My receiver a Yamaha Rxv1800 has ,of course bass and treble settings and swfr level setting but also a lfe output setting.
The fronts are set to small,80 hz xover set at receiver and i have the 2 subs,one for 15-45 hz the other for 45-80 hz.
how do these settings play together?When i run rew in 2 channel mode i would think that im bypassing the lfe level setting,so when i play a blu ray disc with the lfe level how do i know what im getting as far as level?it wouldnt be show in my rew graphs right?
BTW i have bass and treble set to 0db,swfr level is currently at +6db and lfe level is at 0db(its range is 0db to -20db)
Thanks
Dean


----------



## Wayne A. Pflughaupt (Apr 13, 2006)

Hi Dean,

REW doesn't know or care that you're using dual range-specific subs.
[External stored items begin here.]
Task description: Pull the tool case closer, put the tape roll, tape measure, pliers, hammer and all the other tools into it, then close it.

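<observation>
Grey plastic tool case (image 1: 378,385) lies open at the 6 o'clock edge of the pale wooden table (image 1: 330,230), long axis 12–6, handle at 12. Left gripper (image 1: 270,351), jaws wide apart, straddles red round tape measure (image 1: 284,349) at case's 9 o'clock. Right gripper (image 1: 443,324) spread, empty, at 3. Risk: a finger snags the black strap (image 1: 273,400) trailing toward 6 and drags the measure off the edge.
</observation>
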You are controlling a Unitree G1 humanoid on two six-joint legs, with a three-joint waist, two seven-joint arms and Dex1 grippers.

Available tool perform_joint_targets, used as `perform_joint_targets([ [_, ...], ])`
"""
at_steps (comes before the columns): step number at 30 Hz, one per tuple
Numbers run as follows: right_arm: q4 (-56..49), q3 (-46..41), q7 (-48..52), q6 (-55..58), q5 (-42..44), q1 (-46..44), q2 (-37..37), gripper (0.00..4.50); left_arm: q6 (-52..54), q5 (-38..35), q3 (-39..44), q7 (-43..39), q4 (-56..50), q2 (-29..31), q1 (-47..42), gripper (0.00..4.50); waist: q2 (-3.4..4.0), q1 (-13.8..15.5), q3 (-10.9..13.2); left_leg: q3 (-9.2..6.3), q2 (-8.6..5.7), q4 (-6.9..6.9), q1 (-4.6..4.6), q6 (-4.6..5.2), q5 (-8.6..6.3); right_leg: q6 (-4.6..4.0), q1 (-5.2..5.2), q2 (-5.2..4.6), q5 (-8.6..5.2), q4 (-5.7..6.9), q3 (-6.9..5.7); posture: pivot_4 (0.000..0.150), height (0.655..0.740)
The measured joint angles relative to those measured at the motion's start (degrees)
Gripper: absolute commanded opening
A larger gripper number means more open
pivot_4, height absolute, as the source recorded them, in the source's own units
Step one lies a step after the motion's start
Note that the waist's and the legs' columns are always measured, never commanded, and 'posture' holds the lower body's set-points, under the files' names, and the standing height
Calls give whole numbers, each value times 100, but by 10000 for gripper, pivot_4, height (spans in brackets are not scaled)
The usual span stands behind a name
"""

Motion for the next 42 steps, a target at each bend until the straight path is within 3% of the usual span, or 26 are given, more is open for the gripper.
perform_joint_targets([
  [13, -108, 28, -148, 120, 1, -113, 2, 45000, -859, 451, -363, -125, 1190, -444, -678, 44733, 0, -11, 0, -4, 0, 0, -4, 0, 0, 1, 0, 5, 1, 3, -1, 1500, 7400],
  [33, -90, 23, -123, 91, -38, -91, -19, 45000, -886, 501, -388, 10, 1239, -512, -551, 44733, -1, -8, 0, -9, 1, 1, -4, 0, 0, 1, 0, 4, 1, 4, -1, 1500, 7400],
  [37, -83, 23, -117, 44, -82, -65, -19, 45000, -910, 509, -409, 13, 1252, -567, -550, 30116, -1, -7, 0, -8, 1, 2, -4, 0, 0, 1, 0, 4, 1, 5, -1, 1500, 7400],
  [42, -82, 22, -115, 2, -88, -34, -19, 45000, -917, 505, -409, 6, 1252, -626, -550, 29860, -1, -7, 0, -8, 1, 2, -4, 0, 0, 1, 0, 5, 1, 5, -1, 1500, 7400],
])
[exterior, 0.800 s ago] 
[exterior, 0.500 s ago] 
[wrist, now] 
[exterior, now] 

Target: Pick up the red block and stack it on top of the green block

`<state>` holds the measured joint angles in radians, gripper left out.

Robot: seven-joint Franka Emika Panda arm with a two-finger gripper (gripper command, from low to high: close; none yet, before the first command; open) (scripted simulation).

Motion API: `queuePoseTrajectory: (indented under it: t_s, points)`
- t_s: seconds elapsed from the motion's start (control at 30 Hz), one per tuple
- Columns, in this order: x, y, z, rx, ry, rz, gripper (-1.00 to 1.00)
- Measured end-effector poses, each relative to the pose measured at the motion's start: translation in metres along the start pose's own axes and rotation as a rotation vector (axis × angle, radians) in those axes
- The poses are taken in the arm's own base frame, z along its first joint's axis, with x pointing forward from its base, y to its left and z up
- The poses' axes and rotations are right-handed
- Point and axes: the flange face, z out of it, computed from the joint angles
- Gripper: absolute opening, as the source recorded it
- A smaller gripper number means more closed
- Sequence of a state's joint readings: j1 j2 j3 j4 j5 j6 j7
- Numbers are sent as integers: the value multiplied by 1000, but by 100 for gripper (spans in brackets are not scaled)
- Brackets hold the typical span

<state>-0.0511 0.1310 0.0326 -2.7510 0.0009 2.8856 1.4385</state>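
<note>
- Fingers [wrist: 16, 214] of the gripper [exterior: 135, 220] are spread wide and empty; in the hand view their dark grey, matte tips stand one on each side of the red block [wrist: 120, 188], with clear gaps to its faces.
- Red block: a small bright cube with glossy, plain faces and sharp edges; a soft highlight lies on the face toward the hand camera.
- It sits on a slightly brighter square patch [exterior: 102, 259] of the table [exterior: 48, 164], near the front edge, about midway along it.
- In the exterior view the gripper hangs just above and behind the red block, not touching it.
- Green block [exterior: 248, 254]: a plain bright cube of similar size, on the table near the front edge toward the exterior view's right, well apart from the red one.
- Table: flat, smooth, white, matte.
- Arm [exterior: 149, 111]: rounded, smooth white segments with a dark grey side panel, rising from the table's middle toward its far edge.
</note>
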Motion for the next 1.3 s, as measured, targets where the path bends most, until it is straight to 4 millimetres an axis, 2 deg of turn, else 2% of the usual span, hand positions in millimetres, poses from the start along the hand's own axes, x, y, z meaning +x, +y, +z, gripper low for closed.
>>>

It will measure the combined output of both. REW will tell show if one is louder or quieter than the other; get their levels adjusted for the best response and you're in business. :T

Regards,
Wayne


----------



## jdeanmc (Aug 26, 2008)

Wayne A. Pflughaupt said:


> Hi Dean,
> 
> REW doesn't know or care that you're using dual range-specific subs. It will measure the combined output of both. REW will tell show if one is louder or quieter than the other; get their levels adjusted for the best response and you're in business. :T
> 
> ...


Thanks Wayne.
As i stated in the other post,im finally "getting close"i just still feel im slightly weak in the 50-80 hz area,for example me and my daughter watched madagascar 2 the other night and there is a scene where a shark jumps on the beach.On the blu ray forum everyone is ranting about the "awesome bass"
during this scene,i didnt notice any thing spectacular here but during another scene that no one mentions,i had impressive bass(the ho,i think)
also with music the kick drum doesnt have that"impact".
what freq area is kick drum bass?
However when i run freq sweeps the levels sound about even all the way around?this is why i thought in 2 channel mode as in when running rew i have it about right but when the lfe channel is added i have something else?

Thanks again Wayne


----------



## tonyvdb (Sep 5, 2007)

jdeanmc said:


> what freq area is kick drum bass?


That depends but the kick you feel in the chest is usually down around 30Hz 

The part in the movie you talk about is up in the higher 45Hz range there is lots of information in that area in Madagascar. The part where the really low frequency shark scene is lower at about 20Hz.


----------



## Wayne A. Pflughaupt (Apr 13, 2006)

> On the blu ray forum everyone is ranting about the "awesome bass"


How do we know if their subs are properly calibrated. 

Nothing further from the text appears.